Q&A: PXL launches cultural education degree
Marc Hermans, head of the teacher training department at PXL University College in Hasselt talks about the postgraduate programme in cultural education
“A desirable profile”
Weren’t there sufficient other degrees to meet the needs of the cultural sector?
Not at the Bachelor’s level. Cultural institutions can find graduates with Master’s degrees in arts and culture, but often those students want to become artists themselves. Degrees and courses really serving the cultural field are rare. Except for Project Kunstvakken (Project Art Courses), an optional subject in the teacher education course.

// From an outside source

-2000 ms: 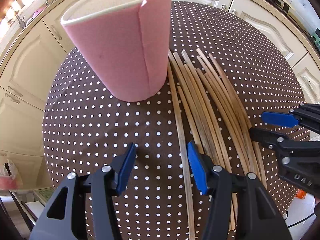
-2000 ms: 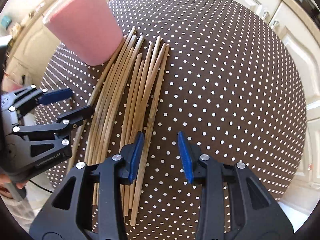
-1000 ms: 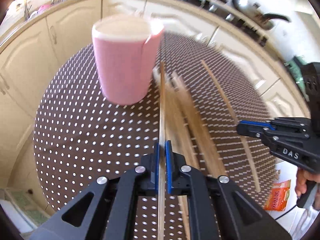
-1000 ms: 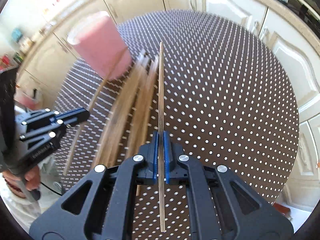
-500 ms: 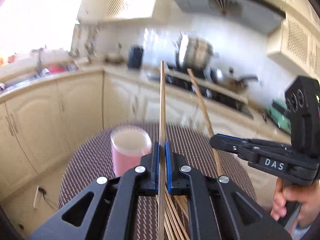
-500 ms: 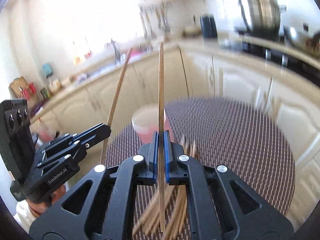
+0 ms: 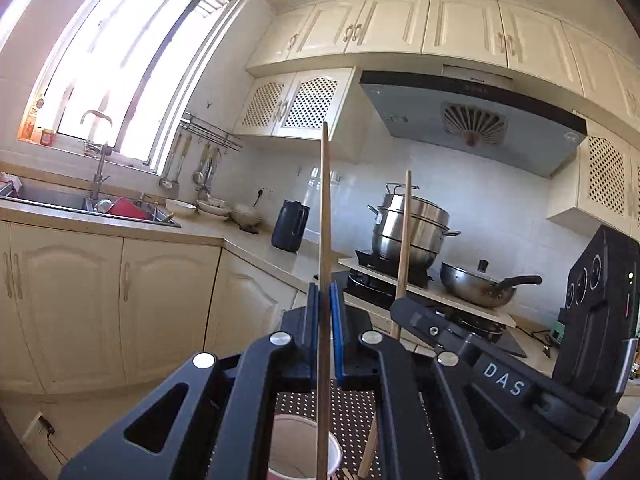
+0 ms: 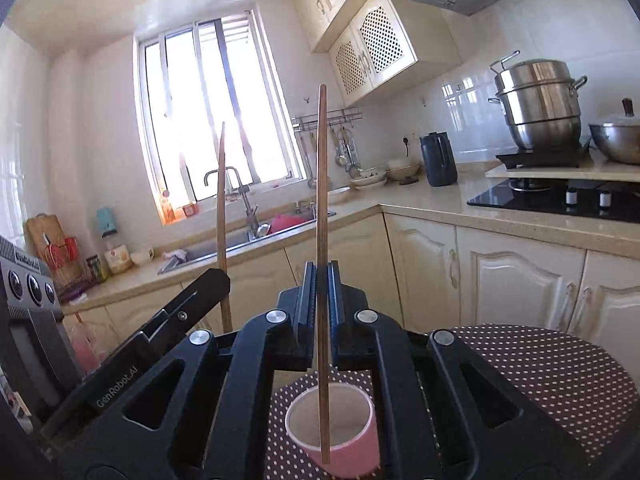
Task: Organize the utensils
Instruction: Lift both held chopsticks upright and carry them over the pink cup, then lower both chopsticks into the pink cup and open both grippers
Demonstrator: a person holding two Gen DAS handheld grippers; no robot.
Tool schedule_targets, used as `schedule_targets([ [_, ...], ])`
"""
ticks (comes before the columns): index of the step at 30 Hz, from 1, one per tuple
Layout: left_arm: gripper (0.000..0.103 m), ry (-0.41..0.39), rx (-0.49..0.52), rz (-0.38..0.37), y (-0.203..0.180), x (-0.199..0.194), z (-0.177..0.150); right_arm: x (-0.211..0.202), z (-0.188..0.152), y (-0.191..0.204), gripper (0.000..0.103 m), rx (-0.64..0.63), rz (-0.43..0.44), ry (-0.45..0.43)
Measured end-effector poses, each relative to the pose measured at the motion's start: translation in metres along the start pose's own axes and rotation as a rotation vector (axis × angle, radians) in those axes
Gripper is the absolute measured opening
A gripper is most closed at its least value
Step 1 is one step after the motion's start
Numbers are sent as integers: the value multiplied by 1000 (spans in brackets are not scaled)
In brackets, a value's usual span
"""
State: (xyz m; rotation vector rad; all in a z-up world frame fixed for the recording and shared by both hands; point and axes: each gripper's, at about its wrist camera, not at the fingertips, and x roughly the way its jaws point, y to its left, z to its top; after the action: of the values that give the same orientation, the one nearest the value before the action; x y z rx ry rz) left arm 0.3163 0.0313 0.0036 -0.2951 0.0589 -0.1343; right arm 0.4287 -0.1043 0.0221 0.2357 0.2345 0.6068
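Observation:
My left gripper (image 7: 324,292) is shut on a wooden chopstick (image 7: 325,208) that stands upright between its blue pads. Beneath it sits the pink cup (image 7: 304,448) on the dotted brown table (image 7: 352,408). The right gripper (image 7: 404,312) appears at the right, also holding a chopstick (image 7: 403,248) upright. In the right wrist view my right gripper (image 8: 322,272) is shut on its upright chopstick (image 8: 322,200), whose lower end hangs in front of the pink cup (image 8: 336,428). The left gripper (image 8: 218,278) with its chopstick (image 8: 221,200) shows at the left.
Kitchen counters and cream cabinets (image 8: 500,276) ring the round table (image 8: 552,364). A sink (image 8: 240,236) lies under the window. Steel pots (image 7: 412,224) stand on the stove (image 7: 440,304). More chopsticks (image 7: 370,452) lie on the table beside the cup.
Both grippers closed on one chopstick each, lifted them off the table and tilted from pointing down at the table to level. The chopsticks now stand upright above the cup.

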Motion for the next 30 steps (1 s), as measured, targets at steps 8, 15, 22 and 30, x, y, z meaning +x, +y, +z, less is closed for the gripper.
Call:
schedule_targets([
  [8,6,1,-16,38,15,36,-25,31,-22,-18,6,17,2,-3],
  [15,6,64,22,60,16,47,-53,26,-44,-21,6,-38,-1,40],
  [22,6,112,58,61,18,25,-63,4,-56,-7,6,-125,-1,78],
  [30,6,188,111,67,15,7,-76,-7,-76,-2,6,-152,-32,151],
])
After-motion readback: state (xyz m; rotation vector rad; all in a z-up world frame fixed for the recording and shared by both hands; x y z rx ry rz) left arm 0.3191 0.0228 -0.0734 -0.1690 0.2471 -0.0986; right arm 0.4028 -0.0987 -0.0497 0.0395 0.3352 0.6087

We noticed it was becoming very successful among our students. A survey conducted among cultural institutions showed that offering a postgraduate course could produce the profile they were looking for. Students could add it to their curriculum, and staff members of cultural institutions would also have the chance to improve their skills.

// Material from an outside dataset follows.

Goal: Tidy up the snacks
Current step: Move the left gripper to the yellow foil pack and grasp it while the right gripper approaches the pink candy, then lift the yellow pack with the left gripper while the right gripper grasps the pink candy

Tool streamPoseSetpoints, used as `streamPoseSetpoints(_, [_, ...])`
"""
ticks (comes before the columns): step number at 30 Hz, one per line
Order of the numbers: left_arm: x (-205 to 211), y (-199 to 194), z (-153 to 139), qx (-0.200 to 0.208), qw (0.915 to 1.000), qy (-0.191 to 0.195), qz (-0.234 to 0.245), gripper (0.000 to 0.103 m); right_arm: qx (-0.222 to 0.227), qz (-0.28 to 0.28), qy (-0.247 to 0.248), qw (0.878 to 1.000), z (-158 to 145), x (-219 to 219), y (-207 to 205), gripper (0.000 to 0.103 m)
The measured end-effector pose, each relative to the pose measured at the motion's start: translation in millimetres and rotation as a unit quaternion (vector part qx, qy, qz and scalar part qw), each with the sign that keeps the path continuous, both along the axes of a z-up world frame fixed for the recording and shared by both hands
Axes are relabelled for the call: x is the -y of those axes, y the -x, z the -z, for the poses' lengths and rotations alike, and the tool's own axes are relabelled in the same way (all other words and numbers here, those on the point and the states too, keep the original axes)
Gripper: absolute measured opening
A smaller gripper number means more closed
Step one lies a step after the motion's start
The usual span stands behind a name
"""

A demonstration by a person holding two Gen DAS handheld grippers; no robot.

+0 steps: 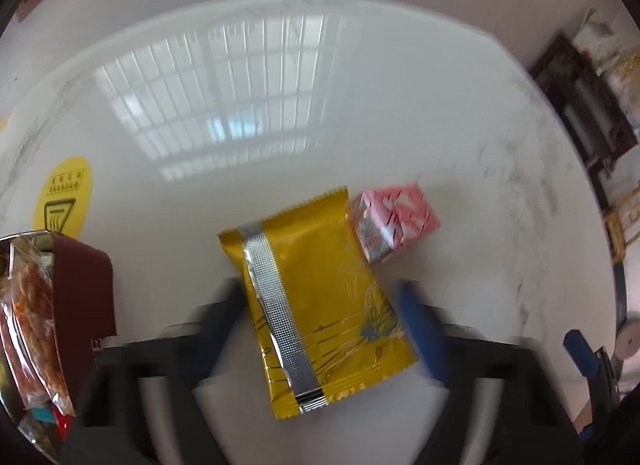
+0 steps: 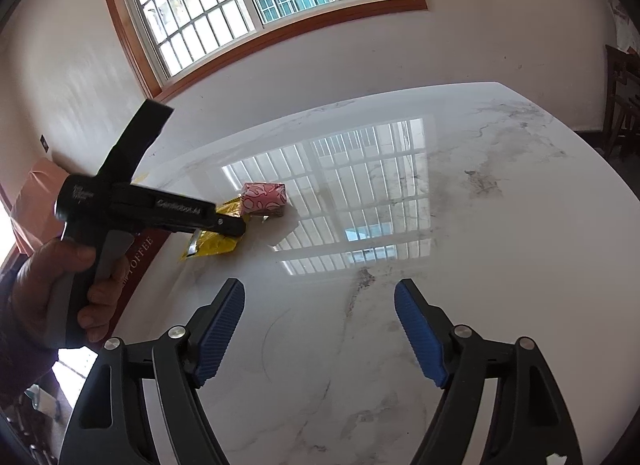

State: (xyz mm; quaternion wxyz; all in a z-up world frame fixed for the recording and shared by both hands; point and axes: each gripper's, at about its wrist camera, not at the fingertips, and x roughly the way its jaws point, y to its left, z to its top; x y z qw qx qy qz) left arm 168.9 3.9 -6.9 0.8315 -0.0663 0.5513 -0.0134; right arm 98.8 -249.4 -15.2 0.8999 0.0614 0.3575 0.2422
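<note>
My left gripper [image 1: 324, 305] points down over the yellow packet [image 1: 316, 305], which lies flat on the white table [image 1: 460, 137] between its fingers; blur hides whether the pads press it, so I cannot tell its grip. A pink cube [image 1: 394, 221] touches the packet's far corner. The snack box [image 1: 76, 305] is to its left. My right gripper [image 2: 320, 329] hangs open over bare table.

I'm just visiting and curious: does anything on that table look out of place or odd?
Two snacks lie loose on the white table rather than in the brown box at its left edge: a yellow packet, lying askew with its silver seam up, and a pink wrapped cube touching its corner. Nothing looks spilled or torn.
</note>
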Motion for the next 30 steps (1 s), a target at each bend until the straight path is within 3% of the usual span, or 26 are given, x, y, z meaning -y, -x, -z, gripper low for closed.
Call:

What courses are being offered as part of the new degree?
We selected four modules. Orientation in Culture is a general module offering a helicopter view of the policy levels responsible for culture. Cultural Education is more theoretical, while Product Development introduces students to action plans and the organisation of guided tours, workshops and so on. The module Culture and Communication was most in demand as writing attractive promotional copy is essential to attracting audiences.
Will all the courses be taught by guests who work in the cultural sector themselves?
Yes, here and on location. We will set up close collaborations with, among others, the Provincial Centre for Cultural Heritage, the Bokrijk Open Air Museum, the Gallo-Roman Museum in Tongeren and the cultural centre C-Mine in Genk.
What are the main challenges of launching such a degree?
Well, we wanted to keep enrolment fees low, but that would have required an extra effort from a field already struggling with a shortage of both time and money. [The fee is €400 for one module or €1,500 for four]. Funding from the education ministries to pay the lecturers coming from the institutions would be welcome.
We are also concerned that staff members of cultural institutions will be confronted with managers who don’t want them to take time for the programme. Going to a seminar for a few hours is much less expensive, of course. But to really professionalise the field, our postgraduate will be far more efficient.